Aí não pode ser gay, gordo, puta, não pode não fazer faculdade, ser neurodiverso, não pode ser preto ou aparentar ser qualquer coisa indesejada.

Pobre todos eles são, mas tem que fingir que não.

E pode roubar também, um do outro.

Empresta milhares de reais pro herdeiro e fica tranquila que ele não vai te pagar.

Ajuda a mentirosa que 20 anos depois continua perseguindo e tentando achar justificativas sobrenaturais pra coisa mais normal do universo: ser abandonada porque se é insuportável.

Imagina alguém que nunca pensou um dia da prórpia vida que podia estar errada, é ela.

Mas com certeza foi macumba. Porque ela achou trabalhos na encruzilhada.

Vai lá numa religião que não te cabe perguntar do seu abandono, extremamente respeitoso.

O alcolatra que conta sobre o alcolatra pior que ele pra parecer menos mal.

A mimadinha que quer acusar os outros de terem tudo.

A que só sabe pensar na herança da matriarca acusando os outros de roubo.

Braço curto.

Zero ajuda.

Na hora de reclamar a linguinha tá sempre pronta, mas fazer uma companhia pra velhinha?

Ela tem que lavar a louça. Dos filhos de quase 40 anos dela.

Ela é muito ocupada, tem que lavar a louça.

Laísa a vida inteira tentou passar pano, entender a perspectiva de cada uma dessas milhares de pessoas.

Ah, mas esse passou por isso, aquele passou por aquilo.

Mas não interessava o que ela estivesse passando o julgamento era sempre cruel. Radical, inaceitável. Abuso psicológico mesmo.

Era tão difícil que por anos ela simplesmente dissociava. Estava lá, mas não estava lá.

A mais profunda e completa negação. Achava até que tinha uma "família unida".

Fazia de tudo pra não perceber as crueldades e se percebia, esquecia em seguida.

Superpoderes do cérebro neurodivergente.

E com seus amigos fazia igual, fingia que era uma garota nada problemática.

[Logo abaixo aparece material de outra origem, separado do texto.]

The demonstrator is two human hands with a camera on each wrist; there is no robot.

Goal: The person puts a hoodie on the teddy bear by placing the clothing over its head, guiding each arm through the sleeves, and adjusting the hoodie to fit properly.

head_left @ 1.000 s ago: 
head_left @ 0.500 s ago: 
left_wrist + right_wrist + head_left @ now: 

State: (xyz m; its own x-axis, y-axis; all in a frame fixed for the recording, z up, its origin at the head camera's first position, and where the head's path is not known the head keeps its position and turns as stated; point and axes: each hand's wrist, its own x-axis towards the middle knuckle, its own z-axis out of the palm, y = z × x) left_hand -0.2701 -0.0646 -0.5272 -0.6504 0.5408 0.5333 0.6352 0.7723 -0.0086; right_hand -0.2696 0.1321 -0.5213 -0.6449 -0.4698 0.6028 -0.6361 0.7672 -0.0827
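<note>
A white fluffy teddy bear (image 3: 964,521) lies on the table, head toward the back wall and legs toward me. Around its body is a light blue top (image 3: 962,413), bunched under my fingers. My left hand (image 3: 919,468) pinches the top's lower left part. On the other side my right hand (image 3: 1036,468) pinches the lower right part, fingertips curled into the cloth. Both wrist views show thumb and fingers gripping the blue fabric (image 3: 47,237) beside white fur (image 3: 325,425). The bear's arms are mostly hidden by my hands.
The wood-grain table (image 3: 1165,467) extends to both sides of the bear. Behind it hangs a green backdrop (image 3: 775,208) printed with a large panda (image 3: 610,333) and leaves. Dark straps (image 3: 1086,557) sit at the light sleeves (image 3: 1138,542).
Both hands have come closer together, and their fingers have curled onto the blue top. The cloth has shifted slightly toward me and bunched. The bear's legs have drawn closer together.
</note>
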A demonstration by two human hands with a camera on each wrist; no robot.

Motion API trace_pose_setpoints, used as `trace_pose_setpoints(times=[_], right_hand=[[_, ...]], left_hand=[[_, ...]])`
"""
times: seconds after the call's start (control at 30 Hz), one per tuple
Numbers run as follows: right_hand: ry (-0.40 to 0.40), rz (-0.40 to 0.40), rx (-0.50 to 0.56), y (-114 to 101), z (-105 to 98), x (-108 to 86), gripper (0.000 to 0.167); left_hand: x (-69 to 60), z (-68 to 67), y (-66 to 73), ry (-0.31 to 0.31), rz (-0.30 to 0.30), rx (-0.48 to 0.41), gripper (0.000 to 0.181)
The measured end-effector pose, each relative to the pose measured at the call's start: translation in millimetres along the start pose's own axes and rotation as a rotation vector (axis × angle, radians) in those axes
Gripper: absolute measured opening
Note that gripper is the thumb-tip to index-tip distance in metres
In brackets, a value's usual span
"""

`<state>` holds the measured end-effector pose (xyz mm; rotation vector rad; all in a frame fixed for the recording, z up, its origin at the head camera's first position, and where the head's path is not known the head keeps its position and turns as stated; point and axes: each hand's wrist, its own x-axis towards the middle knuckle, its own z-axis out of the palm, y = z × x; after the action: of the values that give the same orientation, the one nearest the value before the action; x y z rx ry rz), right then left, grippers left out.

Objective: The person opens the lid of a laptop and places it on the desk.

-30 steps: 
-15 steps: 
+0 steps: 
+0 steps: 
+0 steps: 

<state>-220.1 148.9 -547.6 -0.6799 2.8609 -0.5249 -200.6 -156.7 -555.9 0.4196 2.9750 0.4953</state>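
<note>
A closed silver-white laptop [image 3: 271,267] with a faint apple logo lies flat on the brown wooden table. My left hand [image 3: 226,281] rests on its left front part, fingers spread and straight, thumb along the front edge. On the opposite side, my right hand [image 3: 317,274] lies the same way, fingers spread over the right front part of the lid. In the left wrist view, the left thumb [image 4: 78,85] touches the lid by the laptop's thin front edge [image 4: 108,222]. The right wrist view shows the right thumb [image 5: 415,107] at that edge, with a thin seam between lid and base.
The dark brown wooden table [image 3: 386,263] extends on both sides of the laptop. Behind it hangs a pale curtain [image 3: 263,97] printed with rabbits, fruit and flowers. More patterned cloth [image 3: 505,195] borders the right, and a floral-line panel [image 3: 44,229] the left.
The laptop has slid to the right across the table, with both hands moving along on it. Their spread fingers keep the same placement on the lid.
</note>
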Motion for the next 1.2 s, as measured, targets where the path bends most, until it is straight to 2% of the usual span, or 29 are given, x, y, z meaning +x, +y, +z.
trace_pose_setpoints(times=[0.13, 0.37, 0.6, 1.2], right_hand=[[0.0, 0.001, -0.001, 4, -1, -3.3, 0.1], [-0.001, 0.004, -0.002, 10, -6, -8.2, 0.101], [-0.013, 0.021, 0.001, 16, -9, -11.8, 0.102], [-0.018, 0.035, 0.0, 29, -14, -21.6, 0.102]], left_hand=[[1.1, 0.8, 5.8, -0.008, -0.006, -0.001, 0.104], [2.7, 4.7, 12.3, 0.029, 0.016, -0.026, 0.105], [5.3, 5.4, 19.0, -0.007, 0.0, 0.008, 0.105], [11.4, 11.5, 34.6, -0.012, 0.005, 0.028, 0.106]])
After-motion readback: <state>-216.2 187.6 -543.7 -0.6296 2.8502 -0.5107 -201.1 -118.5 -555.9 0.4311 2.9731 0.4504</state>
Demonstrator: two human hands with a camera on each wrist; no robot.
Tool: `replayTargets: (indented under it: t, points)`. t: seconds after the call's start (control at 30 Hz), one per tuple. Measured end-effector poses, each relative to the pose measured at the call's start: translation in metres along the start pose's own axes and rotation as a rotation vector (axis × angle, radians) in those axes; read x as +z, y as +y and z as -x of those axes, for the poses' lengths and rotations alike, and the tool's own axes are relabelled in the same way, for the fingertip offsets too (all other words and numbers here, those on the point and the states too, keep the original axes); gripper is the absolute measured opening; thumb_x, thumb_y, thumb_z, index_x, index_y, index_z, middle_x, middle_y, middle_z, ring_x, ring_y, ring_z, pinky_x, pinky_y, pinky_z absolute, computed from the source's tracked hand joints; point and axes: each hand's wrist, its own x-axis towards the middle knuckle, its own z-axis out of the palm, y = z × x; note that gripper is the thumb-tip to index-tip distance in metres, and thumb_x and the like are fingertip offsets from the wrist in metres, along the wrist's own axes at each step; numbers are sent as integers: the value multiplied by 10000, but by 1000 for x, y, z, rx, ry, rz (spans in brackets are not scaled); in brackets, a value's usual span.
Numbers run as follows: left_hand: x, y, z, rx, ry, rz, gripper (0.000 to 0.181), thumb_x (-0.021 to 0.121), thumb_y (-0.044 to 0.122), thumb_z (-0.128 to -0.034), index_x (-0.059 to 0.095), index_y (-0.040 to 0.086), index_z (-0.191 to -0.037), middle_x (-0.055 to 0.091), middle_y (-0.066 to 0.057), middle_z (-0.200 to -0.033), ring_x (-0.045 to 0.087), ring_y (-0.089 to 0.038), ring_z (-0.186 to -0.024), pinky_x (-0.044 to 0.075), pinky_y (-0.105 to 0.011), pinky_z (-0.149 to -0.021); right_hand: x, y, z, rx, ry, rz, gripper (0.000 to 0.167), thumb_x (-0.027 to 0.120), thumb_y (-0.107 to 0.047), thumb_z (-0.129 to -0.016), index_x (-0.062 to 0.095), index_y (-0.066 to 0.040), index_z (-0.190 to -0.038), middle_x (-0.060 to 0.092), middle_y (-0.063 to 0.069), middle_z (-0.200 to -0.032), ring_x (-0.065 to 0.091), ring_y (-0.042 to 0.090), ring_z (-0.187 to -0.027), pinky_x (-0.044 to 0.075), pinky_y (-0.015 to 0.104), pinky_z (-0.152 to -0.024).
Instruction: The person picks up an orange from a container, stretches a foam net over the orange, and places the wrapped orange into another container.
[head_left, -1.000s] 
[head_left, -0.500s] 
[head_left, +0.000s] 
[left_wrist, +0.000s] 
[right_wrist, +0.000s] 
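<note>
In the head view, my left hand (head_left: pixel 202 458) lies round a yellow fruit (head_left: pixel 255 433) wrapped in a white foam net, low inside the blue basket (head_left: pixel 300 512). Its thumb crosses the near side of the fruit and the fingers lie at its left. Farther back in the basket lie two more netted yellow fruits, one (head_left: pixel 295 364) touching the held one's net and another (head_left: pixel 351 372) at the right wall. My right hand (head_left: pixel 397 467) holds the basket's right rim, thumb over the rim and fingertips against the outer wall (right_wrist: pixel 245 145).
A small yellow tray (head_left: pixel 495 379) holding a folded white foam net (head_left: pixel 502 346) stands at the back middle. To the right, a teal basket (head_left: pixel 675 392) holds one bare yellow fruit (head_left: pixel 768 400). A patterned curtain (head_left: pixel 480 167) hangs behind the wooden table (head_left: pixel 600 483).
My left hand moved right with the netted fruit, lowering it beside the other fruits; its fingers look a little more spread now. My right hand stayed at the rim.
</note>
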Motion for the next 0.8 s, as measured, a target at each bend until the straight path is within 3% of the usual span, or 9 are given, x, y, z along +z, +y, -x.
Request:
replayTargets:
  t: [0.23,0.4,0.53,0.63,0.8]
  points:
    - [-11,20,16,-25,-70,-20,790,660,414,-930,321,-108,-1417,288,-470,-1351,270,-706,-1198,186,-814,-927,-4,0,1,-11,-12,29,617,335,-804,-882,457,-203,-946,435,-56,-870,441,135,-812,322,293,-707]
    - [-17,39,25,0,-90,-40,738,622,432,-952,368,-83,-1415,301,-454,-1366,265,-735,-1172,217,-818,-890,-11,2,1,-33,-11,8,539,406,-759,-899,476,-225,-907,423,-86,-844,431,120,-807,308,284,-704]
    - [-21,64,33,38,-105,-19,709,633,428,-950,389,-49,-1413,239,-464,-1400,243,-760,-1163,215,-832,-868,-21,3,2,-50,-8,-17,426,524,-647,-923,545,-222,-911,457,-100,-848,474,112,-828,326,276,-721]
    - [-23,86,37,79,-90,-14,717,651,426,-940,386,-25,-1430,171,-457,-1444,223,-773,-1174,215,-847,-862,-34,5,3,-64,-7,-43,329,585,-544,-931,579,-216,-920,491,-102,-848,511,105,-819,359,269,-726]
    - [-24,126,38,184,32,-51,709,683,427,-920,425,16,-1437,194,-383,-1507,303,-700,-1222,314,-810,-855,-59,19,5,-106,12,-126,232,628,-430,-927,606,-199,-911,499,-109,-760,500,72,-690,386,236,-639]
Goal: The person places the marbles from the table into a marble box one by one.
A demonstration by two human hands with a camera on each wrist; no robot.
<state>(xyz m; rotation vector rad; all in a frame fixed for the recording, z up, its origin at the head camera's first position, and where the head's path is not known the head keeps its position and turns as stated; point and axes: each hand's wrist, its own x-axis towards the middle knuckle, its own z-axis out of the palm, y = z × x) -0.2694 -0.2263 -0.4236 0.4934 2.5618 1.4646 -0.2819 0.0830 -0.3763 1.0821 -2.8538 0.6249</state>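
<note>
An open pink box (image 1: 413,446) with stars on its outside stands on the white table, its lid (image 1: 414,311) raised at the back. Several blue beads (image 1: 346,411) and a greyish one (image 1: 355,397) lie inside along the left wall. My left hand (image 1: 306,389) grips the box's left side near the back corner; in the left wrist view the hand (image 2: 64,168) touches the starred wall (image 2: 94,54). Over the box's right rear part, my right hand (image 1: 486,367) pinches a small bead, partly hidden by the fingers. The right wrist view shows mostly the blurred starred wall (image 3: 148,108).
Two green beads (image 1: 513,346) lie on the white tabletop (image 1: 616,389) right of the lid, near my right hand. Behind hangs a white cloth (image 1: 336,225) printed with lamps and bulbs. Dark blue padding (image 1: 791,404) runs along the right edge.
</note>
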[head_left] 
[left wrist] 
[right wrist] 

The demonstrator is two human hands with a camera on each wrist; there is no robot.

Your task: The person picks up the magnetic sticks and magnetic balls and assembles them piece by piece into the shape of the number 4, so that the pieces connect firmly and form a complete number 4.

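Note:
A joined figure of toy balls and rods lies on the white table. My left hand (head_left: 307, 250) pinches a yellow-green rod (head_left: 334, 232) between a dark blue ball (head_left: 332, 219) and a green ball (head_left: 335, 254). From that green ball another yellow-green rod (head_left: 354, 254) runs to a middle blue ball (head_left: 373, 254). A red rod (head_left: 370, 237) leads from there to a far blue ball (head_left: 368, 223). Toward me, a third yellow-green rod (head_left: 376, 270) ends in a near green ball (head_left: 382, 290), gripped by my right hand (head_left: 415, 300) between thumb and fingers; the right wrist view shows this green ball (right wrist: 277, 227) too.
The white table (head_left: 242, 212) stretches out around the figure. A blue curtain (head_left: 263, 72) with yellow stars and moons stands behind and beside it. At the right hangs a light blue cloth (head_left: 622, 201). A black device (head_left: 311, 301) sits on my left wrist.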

Era uma pessoa sempre fazendo gracinha e nunca discutindo as coisas horríveis que ela passava, a maioria dos amigos dela não fazia ideia de quão desestruturada foi sua criação.

Aliás todos.

O melhor amigo dela a via como alguém normal. Esquisita, mas por opção. Normal.

Quando ela cresceu e começou a tomar decisões questionáveis na vida, nenhum dos amigos dela entendeu.

Mas você sempre foi tão isso e aquilo e aquilo outro. Tudo que ela queria que achassem dela, zero realidade.

A máscara tão pesada que ela simplesmente não sabia se nenhum dos amigos dela chegaram a amar ela de verdade. Sabia sim. Não dá pra amar quem a gente não conhece.

Ela cresceu e ficou completamente sozinha. Ainda passando por todos os abusos de quem veio de uma Grande Família. Tudo muito engraçado.

E não interessa nem quem ela é ou deixa de ser, porque no caso da Laísa a marginalização veio de berço.